Spatial disaggregation of tick occurrence and ecology at a local scale as a preliminary step for spatial surveillance of tick-borne diseases: general framework and health implications in Belgium
1 Université Catholique de Louvain, Earth and Life Institute, Georges Lemaitre climate and earth research centre, place Louis Pasteur 3, 1348, Louvain la Neuve, Belgium
2 Biodiversity department ELIB, Université Catholique de Louvain, Earth and Life Institute, 4 place Croix du sud, 1348, Louvain-la-Neuve, Belgium
3 Department of infectious and parasitic diseases, health and pathology of the wildlife, University of Liège, boulevard de Colonster 20, 4000, Liège 1, Belgium
4 Laboratory of Parasitology, Faculty of Veterinary Medicine, Ghent University, Salisburylaan 133 9820, Merelbeke, Belgium
5 Reference Laboratory for Vector-Borne Diseases, Queen Astrid Military Hospital, Bruynstraat 1, 1120, Brussels, Belgium
6 Evolutionary ecology group, Department of Biology, University of Antwerp, Groenenborgerlaan, 171-2020, Antwerpen, Belgium
7 Institute for Tropical Medicine, 155 nationalestraat, B2000, Antwerpen, Belgium
8 Department of Veterinary Tropical Diseases, University of Pretoria, Pretoria, South Africa
9 ARSIA, Allée des Artisans, 2 - 5590, Ciney, Belgium
10 Dierenarts Gezondheidszorg Herkauwers Veepeiler, DGZ Vlaanderen, l Hagenbroeksesteenweg 167 l, 2500, Lier, Belgium
11 Laboratory of Forestry, Department of Forest and Water Management, Ghent University, Geraardsbergsesteenweg 267, 9090, Melle-Gontrode, Ghent, Belgium
12 Laboratory of Parasitology and Pathology of Parasitic Diseases, Department of Infectious and Parasitic Diseases, Faculty of Veterinary Medicine, University of Liège, Bd de Colonster 20 B43, 4000, Liège, Belgium
Parasites & Vectors 2013, 6:190 doi:10.1186/1756-3305-6-190Published: 22 June 2013
The incidence of tick-borne diseases is increasing in Europe. Sub national information on tick distribution, ecology and vector status is often lacking. However, precise location of infection risk can lead to better targeted prevention measures, surveillance and control.
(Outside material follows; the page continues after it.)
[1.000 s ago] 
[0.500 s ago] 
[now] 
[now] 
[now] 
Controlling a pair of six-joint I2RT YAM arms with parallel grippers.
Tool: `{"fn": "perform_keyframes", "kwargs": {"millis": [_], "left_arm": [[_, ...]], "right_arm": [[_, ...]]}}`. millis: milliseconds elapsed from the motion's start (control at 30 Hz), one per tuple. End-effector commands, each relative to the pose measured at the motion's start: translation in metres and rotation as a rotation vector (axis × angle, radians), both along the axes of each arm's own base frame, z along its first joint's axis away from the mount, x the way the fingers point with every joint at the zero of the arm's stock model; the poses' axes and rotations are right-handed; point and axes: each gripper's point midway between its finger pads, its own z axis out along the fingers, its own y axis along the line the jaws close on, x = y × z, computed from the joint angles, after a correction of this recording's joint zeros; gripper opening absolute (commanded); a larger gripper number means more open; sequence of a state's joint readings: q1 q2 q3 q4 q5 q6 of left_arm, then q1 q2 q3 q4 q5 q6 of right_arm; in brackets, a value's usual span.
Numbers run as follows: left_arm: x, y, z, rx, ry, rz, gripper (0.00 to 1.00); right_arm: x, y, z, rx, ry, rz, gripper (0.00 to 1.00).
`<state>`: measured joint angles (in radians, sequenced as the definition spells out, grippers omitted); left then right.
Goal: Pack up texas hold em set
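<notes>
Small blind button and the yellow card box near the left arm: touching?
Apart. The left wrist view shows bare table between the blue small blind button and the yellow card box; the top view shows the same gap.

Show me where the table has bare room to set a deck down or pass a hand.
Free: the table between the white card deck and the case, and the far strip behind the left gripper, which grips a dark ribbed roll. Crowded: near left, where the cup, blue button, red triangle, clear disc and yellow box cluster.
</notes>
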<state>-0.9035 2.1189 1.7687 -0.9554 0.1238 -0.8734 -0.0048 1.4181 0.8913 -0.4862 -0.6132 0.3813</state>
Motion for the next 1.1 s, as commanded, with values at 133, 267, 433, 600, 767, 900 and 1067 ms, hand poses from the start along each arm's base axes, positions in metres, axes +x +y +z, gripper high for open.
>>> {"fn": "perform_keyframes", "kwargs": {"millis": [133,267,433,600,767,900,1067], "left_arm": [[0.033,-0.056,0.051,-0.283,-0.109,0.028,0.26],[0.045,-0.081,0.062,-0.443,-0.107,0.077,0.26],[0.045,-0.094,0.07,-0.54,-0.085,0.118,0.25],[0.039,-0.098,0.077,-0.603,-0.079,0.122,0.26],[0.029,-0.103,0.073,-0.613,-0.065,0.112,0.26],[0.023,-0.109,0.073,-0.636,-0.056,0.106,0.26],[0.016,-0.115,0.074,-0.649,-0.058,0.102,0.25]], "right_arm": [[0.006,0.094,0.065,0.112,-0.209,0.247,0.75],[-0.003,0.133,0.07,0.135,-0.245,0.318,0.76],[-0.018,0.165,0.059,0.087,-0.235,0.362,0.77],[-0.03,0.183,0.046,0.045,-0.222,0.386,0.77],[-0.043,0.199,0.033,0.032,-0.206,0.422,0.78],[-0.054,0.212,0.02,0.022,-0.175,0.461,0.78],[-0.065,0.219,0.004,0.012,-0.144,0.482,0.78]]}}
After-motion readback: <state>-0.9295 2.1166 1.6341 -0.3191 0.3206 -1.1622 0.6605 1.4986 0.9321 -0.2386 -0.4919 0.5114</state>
In this context, the current paper compiled geolocated tick occurrences in Belgium, a country where tick-borne disease has received little attention, in order to highlight the potential value of spatial approaches and draw some recommendations for future research priorities.
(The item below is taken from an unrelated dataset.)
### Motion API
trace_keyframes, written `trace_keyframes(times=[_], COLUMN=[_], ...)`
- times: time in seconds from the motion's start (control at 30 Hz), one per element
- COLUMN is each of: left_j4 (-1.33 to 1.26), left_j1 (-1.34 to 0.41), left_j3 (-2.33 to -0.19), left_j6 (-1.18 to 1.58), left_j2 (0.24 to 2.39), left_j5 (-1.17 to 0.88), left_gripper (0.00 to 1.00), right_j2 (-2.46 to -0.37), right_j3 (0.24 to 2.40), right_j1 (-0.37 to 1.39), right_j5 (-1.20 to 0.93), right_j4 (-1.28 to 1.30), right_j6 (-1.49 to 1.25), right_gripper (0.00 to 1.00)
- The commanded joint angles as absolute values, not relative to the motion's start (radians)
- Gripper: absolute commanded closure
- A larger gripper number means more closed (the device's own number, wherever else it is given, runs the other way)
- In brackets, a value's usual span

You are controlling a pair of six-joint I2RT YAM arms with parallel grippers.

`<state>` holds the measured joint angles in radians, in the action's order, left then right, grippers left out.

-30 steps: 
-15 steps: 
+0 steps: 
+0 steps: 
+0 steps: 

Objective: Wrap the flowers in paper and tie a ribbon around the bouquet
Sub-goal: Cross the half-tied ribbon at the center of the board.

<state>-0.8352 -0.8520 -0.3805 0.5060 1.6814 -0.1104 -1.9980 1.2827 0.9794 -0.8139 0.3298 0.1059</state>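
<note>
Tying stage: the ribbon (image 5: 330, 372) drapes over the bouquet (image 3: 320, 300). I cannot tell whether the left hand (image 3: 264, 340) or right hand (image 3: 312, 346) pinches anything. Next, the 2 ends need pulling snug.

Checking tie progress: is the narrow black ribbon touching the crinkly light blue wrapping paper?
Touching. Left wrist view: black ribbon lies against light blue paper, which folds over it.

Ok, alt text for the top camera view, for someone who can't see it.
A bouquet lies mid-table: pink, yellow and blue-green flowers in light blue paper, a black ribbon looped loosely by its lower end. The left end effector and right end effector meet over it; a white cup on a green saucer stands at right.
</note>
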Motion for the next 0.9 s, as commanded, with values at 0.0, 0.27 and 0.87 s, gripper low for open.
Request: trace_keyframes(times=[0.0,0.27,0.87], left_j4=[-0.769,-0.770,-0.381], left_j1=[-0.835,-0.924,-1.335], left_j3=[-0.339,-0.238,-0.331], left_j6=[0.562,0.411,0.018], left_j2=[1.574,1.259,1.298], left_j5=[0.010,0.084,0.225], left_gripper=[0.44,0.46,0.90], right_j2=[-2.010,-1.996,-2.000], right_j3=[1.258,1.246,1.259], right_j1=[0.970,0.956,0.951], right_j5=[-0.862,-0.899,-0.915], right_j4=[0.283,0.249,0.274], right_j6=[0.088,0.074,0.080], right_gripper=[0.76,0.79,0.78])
Mapping of 89,289 ticks over 654 sites revealed that ticks such as Ixodes ricinus and Ixodes hexagonus are largely present while Dermacentor reticulatus has a patchy distribution. Suspected hot spots of tick diversity might favor pathogen exchanges and suspected hot spots of I. ricinus abundance might increase human-vector contact locally. This underlines the necessity to map pathogens and ticks in detail. While I. ricinus is the main vector, I. hexagonus is a vector and reservoir of Borrelia burgdorferi s.l., which is active the whole year and is also found in urban settings. This and other nidiculous species bite humans less frequently, but seem to harbour pathogens. Their role in maintaining a pathogenic cycle within the wildlife merits investigation as they might facilitate transmission to humans if co-occurring with I. ricinus. Many micro-organisms are found abroad in tick species present in Belgium. Most have not been recorded locally but have not been searched for. Some are transmitted directly at the time of the bite, suggesting promotion of tick avoidance additionally to tick removal.
This countrywide approach to tick-borne diseases has helped delineate recommendations for future research priorities necessary to design public health policies aimed at spatially integrating the major components of the ecological cycle of tick-borne diseases. A systematic survey of tick species and associated pathogens is called for in Europe, as well as better characterisation of species interaction in the ecology of tick-borne diseases, those being all tick species, pathogens, hosts and other species which might play a role in tick-borne diseases complex ecosystems.